Second Normal Form (2NF)

For a table to meet Second Normal Form (2NF), the data must satisfy the needs of 1NF, and there must not be any partial dependency of any column on primary key. The above, using a concatination of Department ID and Teacher ID does not satisy this second condition. There is no link between the Deparment Name, and the teacher.

To satisfy Second Normal Form (2NF), the tables are once again reduced to provide three tables.

  1. Teacher Table
  2. Department Table
  3. Teacher Department Link Table
Teacher ID First Name Surname Address Zip Code
1 Emma Smith 1 Smith St 1234
2 Roger Ramjet 2 Fast St 2345
3 Chris Pitt 4 Pit Lane 3456
4 Chen Lee 101 Alphabet Rd 4567
Department ID Department
1 Physics
2 Aeronautics
3 Mechanics
4 Biology
5 English
Department ID Teacher ID
1 1
2 2
3 3
4 1
5 4

With this third table in place, the tables now satisfy Second Normal Form (2NF). Each of the data rows is now accessable by its primary key (ID). But, I hear you say, are table JOINs not slow? No. JOINS on primary key fields are ATOMIC.

However, there is still a problem here. The address of the teacher depends upon the Zip Code field. This is called a "Transitive Functional Dependency".

Third Normal Form (3NF)

A table is said to satisfy Third Normal Form when it means the requirements of Second Normal Form, and has no Transitive Dependencies.

To fix the issue of the Transitive Dependency, one again the address data can be broken out into a seperate table. The zip code itself could be used as the primary key, or a seperate Primary Key field could be used.

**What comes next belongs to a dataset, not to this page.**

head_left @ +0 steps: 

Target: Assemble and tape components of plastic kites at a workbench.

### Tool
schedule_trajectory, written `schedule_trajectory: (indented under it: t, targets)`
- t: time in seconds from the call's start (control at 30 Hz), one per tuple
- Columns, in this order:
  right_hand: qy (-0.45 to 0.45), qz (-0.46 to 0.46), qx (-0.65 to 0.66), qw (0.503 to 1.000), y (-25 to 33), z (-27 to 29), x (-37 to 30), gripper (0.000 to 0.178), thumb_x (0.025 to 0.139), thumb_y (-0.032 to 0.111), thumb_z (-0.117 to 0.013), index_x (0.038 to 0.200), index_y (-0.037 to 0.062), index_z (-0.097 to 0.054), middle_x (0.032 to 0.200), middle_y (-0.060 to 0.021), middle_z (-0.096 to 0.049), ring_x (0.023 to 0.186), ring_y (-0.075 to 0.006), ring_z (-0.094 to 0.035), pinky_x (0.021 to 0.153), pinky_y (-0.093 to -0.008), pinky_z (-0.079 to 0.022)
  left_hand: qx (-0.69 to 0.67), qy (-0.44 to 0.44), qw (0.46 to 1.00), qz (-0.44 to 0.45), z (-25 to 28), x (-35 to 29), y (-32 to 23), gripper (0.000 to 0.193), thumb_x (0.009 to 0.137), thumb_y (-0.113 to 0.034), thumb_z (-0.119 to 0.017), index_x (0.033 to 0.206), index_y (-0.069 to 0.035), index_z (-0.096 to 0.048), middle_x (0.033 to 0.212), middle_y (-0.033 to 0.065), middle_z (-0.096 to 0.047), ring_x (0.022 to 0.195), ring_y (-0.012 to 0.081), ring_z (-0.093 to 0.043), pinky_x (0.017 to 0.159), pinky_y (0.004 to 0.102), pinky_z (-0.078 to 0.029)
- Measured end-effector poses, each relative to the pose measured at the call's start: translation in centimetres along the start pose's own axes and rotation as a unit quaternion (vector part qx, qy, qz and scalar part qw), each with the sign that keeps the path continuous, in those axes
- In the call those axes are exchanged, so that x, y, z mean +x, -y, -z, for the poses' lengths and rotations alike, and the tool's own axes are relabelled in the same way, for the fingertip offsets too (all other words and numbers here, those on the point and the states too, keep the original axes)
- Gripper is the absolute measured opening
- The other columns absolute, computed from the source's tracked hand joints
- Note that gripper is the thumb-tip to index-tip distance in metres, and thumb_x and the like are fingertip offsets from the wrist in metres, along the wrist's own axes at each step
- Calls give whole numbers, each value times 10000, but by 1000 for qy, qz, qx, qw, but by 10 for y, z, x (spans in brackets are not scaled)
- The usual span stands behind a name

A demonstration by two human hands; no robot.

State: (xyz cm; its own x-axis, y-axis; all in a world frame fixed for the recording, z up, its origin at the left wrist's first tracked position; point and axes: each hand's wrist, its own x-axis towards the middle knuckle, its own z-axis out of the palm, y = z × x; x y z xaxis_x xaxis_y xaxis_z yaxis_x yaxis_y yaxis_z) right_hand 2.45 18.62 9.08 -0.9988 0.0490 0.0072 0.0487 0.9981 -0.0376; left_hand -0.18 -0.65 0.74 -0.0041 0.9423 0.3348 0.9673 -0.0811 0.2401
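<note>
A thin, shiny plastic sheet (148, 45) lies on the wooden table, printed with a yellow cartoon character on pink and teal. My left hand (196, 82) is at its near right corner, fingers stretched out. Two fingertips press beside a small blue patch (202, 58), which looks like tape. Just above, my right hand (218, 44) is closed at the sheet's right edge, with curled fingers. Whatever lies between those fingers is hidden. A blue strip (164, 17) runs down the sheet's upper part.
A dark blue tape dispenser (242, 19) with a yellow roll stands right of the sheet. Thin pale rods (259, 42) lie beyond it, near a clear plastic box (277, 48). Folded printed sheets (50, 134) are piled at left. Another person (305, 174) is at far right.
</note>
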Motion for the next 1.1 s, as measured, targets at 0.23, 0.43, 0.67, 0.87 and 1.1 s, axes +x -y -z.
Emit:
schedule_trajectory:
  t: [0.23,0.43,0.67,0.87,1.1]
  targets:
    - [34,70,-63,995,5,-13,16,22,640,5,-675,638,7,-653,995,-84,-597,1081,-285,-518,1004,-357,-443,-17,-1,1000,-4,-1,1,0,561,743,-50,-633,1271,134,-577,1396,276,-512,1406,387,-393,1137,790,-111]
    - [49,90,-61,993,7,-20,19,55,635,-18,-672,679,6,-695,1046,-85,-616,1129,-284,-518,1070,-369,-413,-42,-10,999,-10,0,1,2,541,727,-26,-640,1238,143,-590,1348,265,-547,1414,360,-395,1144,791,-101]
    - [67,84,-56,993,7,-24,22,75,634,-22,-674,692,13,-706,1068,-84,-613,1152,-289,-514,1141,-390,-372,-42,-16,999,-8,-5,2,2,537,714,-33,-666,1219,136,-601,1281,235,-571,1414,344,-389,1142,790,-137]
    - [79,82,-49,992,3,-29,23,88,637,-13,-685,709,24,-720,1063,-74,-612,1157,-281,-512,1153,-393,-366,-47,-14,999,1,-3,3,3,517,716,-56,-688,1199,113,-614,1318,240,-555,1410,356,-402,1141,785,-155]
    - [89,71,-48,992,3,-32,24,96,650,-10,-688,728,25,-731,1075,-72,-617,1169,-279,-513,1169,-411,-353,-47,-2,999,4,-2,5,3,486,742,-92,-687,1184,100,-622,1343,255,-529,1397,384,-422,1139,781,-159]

For the purpose of this tutorial, a seperate address table and ID field will be created with an address linking table to connect them.

Teacher ID First Name Surname Address ID
1 Emma Smith 101
2 Roger Ramjet 102
3 Chris Pitt 103
4 Chen Lee 104
Department ID Department
1 Physics
2 Aeronautics
3 Mechanics
4 Biology
5 English
Department ID Teacher ID
1 1
2 2
3 3
4 1
5 4
Address ID Address Zip Code
101 1 Smith St 1234
102 2 Fast St 2345
103 4 Pit Lane 3456
104 101 Alphabet Rd 4567

The teacher table now relates to the address table via the Primary Key field Address IO. With this in place, the transitive dependency is gone and the table now satisfies third Normal Form (3NF).